(Data extracted from a collection)
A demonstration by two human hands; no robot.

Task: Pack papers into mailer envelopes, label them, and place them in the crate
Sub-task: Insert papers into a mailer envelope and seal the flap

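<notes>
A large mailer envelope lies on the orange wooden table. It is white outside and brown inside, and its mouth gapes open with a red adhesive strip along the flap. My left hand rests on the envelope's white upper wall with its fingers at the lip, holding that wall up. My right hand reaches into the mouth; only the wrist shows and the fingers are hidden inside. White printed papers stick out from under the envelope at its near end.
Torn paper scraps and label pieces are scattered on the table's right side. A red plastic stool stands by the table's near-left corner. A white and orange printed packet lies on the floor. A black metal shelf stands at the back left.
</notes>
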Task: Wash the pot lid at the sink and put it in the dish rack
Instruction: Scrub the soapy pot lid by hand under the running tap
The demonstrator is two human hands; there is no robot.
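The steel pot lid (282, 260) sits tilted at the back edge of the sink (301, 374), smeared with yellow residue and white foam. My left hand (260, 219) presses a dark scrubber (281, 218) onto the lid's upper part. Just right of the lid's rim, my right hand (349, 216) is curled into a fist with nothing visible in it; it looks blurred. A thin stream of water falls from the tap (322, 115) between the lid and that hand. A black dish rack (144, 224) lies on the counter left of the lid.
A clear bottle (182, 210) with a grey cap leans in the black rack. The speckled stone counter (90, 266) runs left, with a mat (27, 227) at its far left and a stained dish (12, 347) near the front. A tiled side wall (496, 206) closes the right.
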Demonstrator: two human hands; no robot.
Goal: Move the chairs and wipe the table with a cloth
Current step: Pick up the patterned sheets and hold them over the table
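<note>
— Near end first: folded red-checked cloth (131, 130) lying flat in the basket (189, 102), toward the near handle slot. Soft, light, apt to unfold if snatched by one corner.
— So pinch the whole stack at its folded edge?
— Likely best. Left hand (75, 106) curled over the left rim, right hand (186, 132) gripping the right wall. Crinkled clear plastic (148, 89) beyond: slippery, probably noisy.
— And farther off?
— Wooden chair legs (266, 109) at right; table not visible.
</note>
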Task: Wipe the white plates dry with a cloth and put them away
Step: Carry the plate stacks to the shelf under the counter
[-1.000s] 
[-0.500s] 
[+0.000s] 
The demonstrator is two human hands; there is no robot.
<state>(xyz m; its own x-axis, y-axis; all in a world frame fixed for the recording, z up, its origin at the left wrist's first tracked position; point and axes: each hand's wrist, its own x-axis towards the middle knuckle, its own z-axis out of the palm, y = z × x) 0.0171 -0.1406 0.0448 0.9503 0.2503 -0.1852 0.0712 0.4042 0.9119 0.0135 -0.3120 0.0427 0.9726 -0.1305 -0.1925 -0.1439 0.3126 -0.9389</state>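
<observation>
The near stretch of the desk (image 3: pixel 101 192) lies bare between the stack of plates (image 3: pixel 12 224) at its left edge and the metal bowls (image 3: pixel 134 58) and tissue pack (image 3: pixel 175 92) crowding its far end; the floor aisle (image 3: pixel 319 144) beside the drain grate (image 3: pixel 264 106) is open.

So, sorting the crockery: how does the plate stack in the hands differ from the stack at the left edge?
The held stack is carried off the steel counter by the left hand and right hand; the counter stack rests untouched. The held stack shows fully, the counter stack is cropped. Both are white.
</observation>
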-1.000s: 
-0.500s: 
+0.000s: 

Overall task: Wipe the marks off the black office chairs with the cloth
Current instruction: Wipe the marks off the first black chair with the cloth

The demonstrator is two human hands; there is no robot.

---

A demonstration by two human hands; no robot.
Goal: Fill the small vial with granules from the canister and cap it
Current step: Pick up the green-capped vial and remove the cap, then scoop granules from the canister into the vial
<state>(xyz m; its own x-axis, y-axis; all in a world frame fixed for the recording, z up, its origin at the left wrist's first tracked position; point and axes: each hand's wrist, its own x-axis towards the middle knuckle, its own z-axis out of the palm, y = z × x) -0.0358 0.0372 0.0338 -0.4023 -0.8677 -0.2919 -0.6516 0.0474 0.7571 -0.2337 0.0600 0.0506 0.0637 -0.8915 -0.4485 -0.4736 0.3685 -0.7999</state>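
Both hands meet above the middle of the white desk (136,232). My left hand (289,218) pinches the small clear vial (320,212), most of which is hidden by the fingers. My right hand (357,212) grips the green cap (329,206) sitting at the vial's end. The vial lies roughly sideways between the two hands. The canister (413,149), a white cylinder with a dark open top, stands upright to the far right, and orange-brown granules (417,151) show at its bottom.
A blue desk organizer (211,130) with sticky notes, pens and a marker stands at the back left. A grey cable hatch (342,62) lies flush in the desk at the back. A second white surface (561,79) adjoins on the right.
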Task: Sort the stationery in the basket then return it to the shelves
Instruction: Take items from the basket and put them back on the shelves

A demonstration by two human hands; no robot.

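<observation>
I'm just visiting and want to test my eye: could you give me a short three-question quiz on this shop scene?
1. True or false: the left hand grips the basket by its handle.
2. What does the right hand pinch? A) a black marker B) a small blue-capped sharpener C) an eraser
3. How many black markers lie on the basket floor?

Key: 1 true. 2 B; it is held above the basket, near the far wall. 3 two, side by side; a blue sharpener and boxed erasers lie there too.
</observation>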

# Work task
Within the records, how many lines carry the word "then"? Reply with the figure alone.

# Solution to the problem
2